■ What to produce: The exercise calls for exact output of the lines between the one that contains "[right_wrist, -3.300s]" and the end of the data, with both ends kept and pictures left out.
#####
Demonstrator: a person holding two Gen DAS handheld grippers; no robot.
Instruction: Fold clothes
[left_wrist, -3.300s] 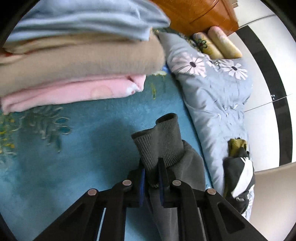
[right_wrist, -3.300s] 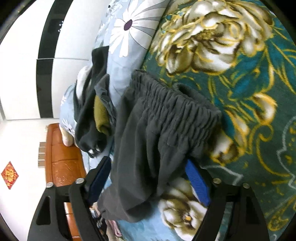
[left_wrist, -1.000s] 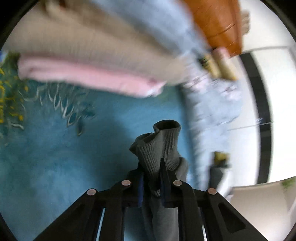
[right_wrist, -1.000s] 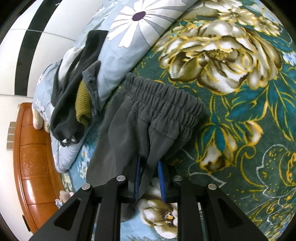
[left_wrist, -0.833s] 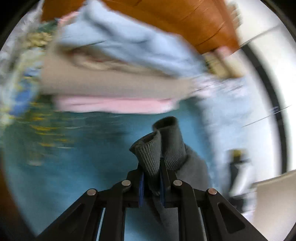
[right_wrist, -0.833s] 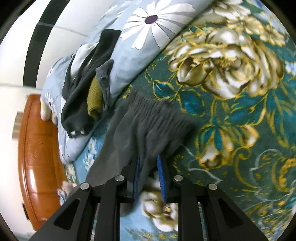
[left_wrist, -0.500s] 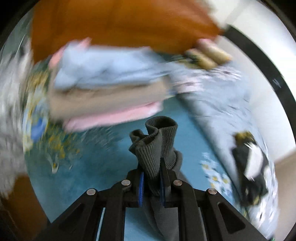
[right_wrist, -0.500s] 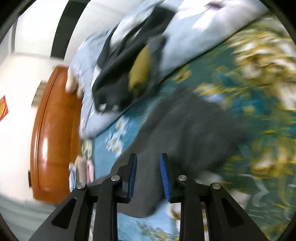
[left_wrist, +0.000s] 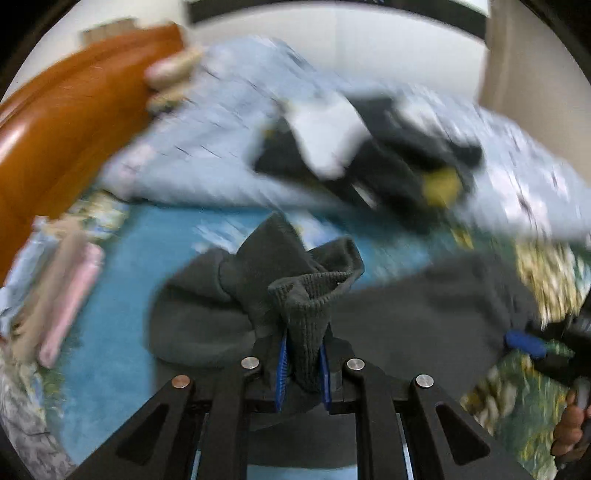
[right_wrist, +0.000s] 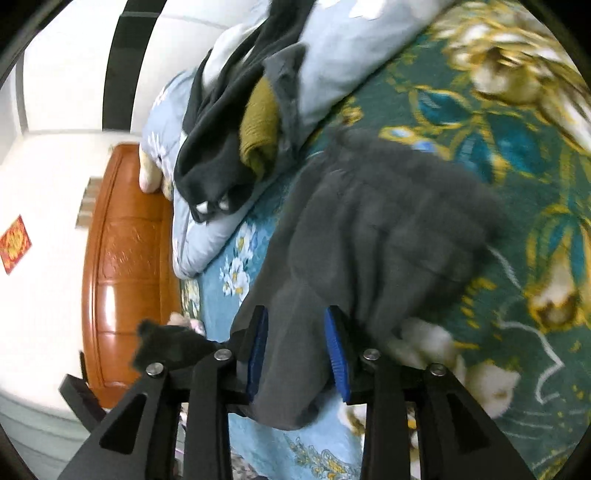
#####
■ Written response:
[right_wrist, -3.300s] 
[left_wrist, -1.000s] 
[right_wrist, -1.000s] 
[left_wrist, -0.833s] 
[right_wrist, -0.833s] 
[left_wrist, -0.500s] 
[right_wrist, -0.500s] 
[left_wrist, +0.000s] 
[right_wrist, +0.000s] 

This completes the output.